Order flow is not a system. It is an objective approach to the market that yields a methodology that is both valid and reliable statistically. It is based on raw data that is not manipulated, therefore reflecting reality. It is what it is, and not a manipulation or forced fit imposed by formulas a trader has selected.

 

Order flow shows you what has happened and identifies the bias of that collected information. This snap shot of reality is power, in and of itself. Just think about the differences between dealing with what is, versus what might be.

 

Order flow is based on price together with bid volume and offer volume –pieces of information that you never thought of looking at or interpret and it all comes together singularly in the order flow footprint chart.

The market’s bias, its participants and operating time frame become easy to see and act upon. The order flow rules for trading are hard and not subject to interpretation.
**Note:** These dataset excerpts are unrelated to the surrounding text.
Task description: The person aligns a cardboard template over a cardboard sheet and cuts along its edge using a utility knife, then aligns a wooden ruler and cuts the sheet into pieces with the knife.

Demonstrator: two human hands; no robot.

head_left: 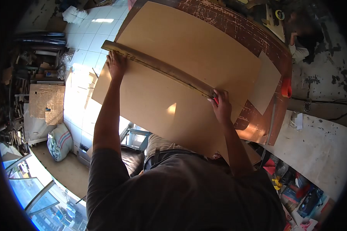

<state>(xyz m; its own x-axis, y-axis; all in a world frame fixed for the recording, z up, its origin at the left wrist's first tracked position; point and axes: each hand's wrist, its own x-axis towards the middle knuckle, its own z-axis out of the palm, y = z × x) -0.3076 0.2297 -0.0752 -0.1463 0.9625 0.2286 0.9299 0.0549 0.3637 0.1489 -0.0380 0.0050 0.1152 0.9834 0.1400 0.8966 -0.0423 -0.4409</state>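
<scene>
A large brown sheet of board (pixel 169 32) lies in front of me. Across it runs a long straightedge bar (pixel 162 69), slanting from the upper left down to the right. Near the bar's left end, my left hand (pixel 117 66) rests with spread fingers, its fingertips touching the near edge. My right hand (pixel 222 107) is at the bar's right end, its fingers closed around a small red-handled tool (pixel 216 100) that looks like a cutter knife. The tool's tip is hidden by the fingers and the bar.
Under the sheet is a worn red-brown table (pixel 235 32), with a smaller board piece (pixel 266 82) at right. A red tape roll (pixel 286 87) sits at the table's edge. Another person's hand (pixel 293 38) shows at upper right. At left stand a white sack (pixel 60 142) and stacked boards (pixel 47 102).
</scene>
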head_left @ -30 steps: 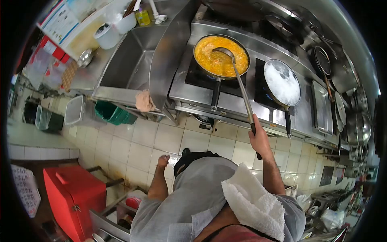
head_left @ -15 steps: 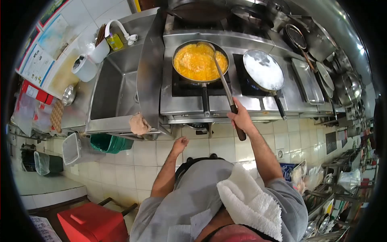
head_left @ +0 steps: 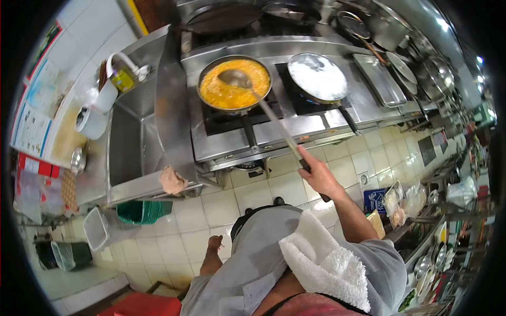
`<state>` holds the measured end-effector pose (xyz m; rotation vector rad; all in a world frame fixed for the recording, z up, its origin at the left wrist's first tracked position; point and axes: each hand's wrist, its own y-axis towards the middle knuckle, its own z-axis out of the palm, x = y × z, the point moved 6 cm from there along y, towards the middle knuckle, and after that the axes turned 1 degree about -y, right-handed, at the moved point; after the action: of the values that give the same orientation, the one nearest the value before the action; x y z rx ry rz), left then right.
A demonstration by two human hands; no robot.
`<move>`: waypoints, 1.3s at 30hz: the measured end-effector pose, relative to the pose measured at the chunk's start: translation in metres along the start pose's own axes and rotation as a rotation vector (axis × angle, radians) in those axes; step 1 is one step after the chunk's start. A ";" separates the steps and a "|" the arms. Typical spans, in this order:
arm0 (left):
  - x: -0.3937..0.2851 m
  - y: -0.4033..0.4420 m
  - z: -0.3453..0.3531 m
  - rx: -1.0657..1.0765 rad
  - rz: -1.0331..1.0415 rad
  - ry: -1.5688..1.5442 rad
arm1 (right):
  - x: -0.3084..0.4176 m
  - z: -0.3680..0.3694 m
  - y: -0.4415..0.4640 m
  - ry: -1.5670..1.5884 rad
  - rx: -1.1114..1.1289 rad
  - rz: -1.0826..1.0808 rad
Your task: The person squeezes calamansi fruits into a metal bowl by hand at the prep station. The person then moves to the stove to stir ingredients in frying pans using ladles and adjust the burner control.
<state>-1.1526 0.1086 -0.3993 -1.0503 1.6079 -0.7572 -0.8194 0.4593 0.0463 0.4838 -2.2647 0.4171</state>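
My right hand [head_left: 320, 175] is wrapped round the dark handle of a long metal ladle [head_left: 281, 128]. The ladle's bowl rests in a yellow-orange mixture [head_left: 226, 95] inside a frying pan [head_left: 246, 130], which sits on the left burner. On the burner to its right stands a second pan [head_left: 348, 119] with white, foamy contents [head_left: 318, 77]. My left hand [head_left: 215, 243] hangs low beside my body, over the tiled floor and away from the stove; its fingers look partly curled, too small to make out clearly. A white towel [head_left: 324, 263] lies over my shoulder.
Left of the stove is a metal sink [head_left: 134, 145] with a crumpled cloth [head_left: 173, 180] on its front edge. Bins, one lined in green [head_left: 142, 212], stand beneath. A rectangular metal tray [head_left: 380, 79] and pots are at the right. A red box [head_left: 142, 305] is low at left.
The view has shifted and turned, so the stove appears farther left. The ladle's bowl has moved within the mixture, from the pan's upper rim towards its middle. My left hand has lowered.
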 end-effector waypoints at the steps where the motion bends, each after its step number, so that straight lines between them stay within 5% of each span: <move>1: -0.012 0.009 0.002 0.008 0.018 0.016 | -0.009 0.002 0.005 -0.003 -0.025 0.007; 7: -0.214 -0.009 0.014 -0.160 0.595 -0.217 | -0.005 -0.004 0.015 -0.199 -0.109 -0.115; 12: -0.420 -0.152 0.030 0.252 0.792 -0.850 | -0.017 0.016 0.052 -0.229 -0.124 -0.147; 15: -0.478 -0.181 0.031 0.351 0.781 -1.023 | -0.018 0.008 0.061 -0.181 -0.100 -0.139; 22: -0.508 -0.154 0.044 0.143 0.720 -0.757 | -0.010 0.001 0.052 -0.249 -0.069 -0.217; 25: -0.510 -0.157 0.037 0.146 0.728 -0.755 | -0.014 -0.004 0.052 -0.104 -0.068 -0.247; 27: -0.506 -0.156 0.031 0.191 0.693 -0.732 | -0.020 -0.021 0.051 -0.053 0.005 -0.018; 33: -0.498 -0.149 0.015 0.185 0.696 -0.710 | -0.037 -0.009 0.092 -0.243 -0.156 -0.167; 36: -0.497 -0.147 0.015 0.142 0.749 -0.660 | -0.016 0.010 0.086 0.190 0.040 0.122; 39: -0.488 -0.150 0.019 0.212 0.698 -0.794 | -0.010 0.009 0.071 0.633 0.041 0.165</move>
<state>-1.0501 0.4889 -0.0731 -0.4646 1.0421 -0.0045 -0.8518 0.5190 0.0229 0.1486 -1.6860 0.6040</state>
There is an elegance and efficiency in the order flow approach to the market not found anywhere else. Combine this inside knowledge with the actual structure of the market and you have an approach that is simplicity itself. You can execute at the market’s edges. You can reliably forecast the market’s direction.

When mastered, you will enter a trading world where you can be right over 70% of the time. Think about that number – 70% correct as opposed to the 35 – 40% rate that most technical approaches yield.

The participants are the final market component that order flow reveals. If you know how the various market participant’s trade, what interests them and where they are likely to enter the market, you will know how to vary your strategies to anticipate and accommodate their forays. A locally controlled market requires a different approach than one driven commercially. A local’s market is a ‘fade’ market with limited opportunity, while commercially driven activity yields a ‘go with’ market with increased opportunity. The wrong strategy for either market leads to losses. The correct reading of market conditions and who is in control of the market minimizes your losses and increases your profits – a hard combination to beat over time.

Once mastered, order flow is the best way to view the market and its activity developed to date. Order flow is based on the law of supply and demand. It is not a theory or idea. Early complaints from new traders is that order flow was too complicated, only suitable for large institutions or that it took too long to understand.

That is why I created Orderflows.com to cut down the learning curve and give a trader the understanding about the rules and trading strategies that I developed trading for over 20 years.

The number of rules and the forms analysis of order flow have been greatly reduced, resulting in a methodology that now lives up to its original billing. Order flow remains the approach of choice for those influential players you trade against – the locals, the market makers and large institutions. Their impact is most easily seen through the order flow. Once you master order flow, trading will become that experience you envisioned when you first contemplated entering the trading arena.